Transcribe exactly each line of the entries, from the opening line to the line with "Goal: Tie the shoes", with both of those lines included.

[Opening Records provided section]

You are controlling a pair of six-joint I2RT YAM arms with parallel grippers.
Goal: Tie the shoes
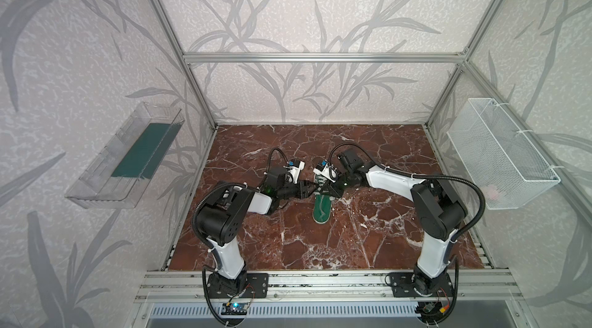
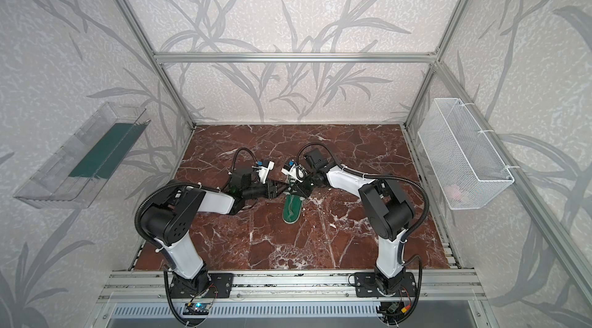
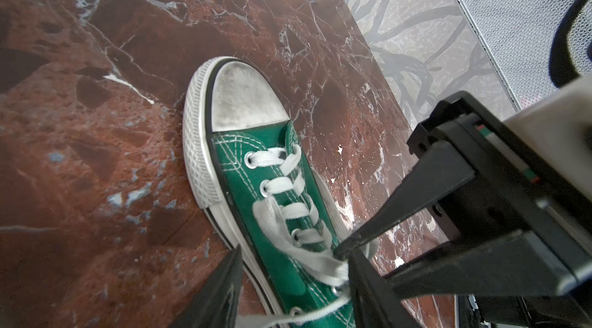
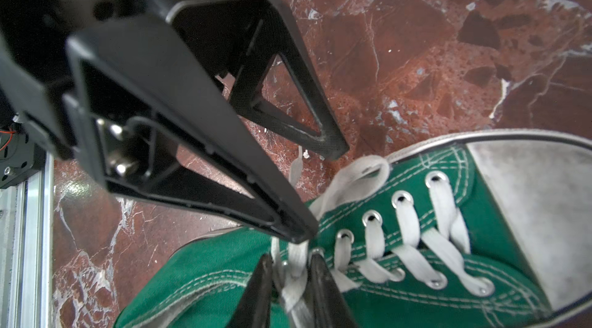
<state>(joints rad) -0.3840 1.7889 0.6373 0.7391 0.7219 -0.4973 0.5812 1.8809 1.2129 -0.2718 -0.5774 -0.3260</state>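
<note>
green sneaker [image 1: 321,211] sits central on the worktop [image 1: 352,240], toe toward 12 o'clock. right end effector [image 4: 291,254], from 3 o'clock, is clenched on a lace [image 4: 294,278] near the top eyelets [image 4: 344,236] — probably to hold it taut; left end effector [image 4: 317,191], from 9 o'clock, is released, likely poised to pinch.

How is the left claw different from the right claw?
The left claw stands wide open; the right claw is pinched shut on a white lace. The left claw holds nothing, with one tip close to the lace; the right claw grips it. Both are black and meet over the green shoe.
</note>
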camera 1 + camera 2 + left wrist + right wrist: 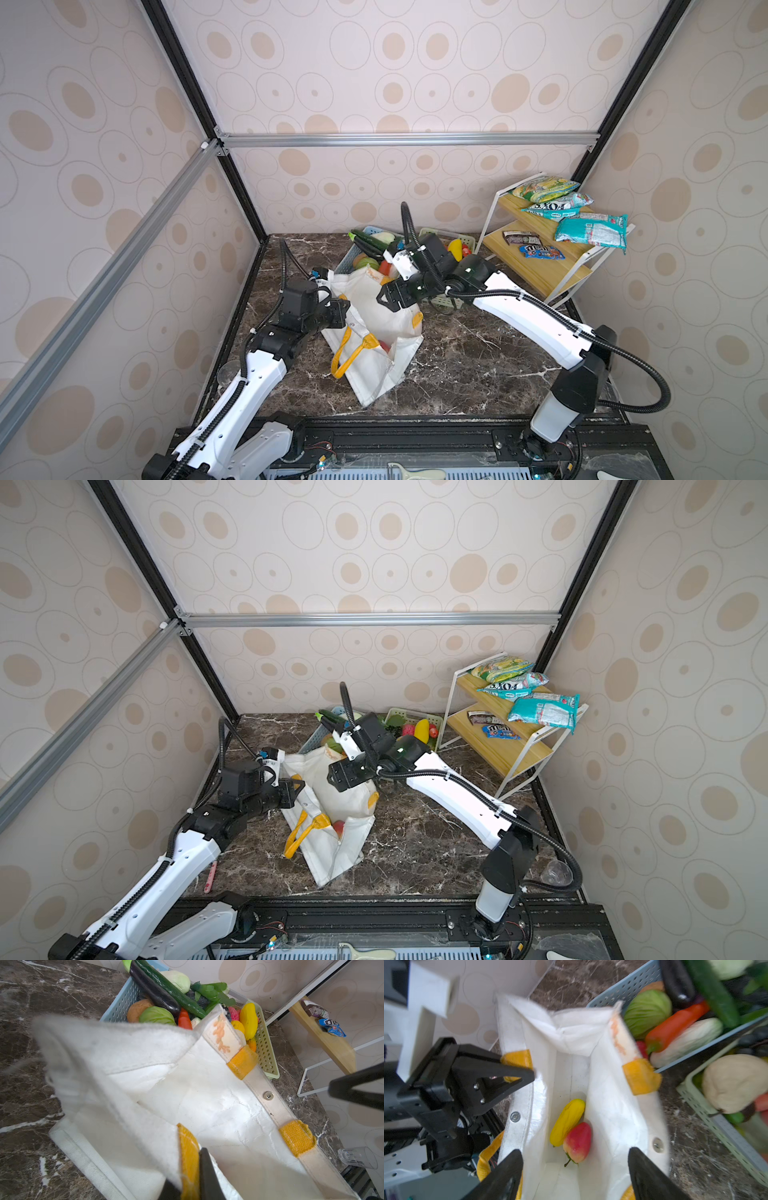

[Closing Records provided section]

Problem solution:
You are controlling a pair of six-joint I2RT YAM arms with parallel grippers.
Goal: Tie the shoes

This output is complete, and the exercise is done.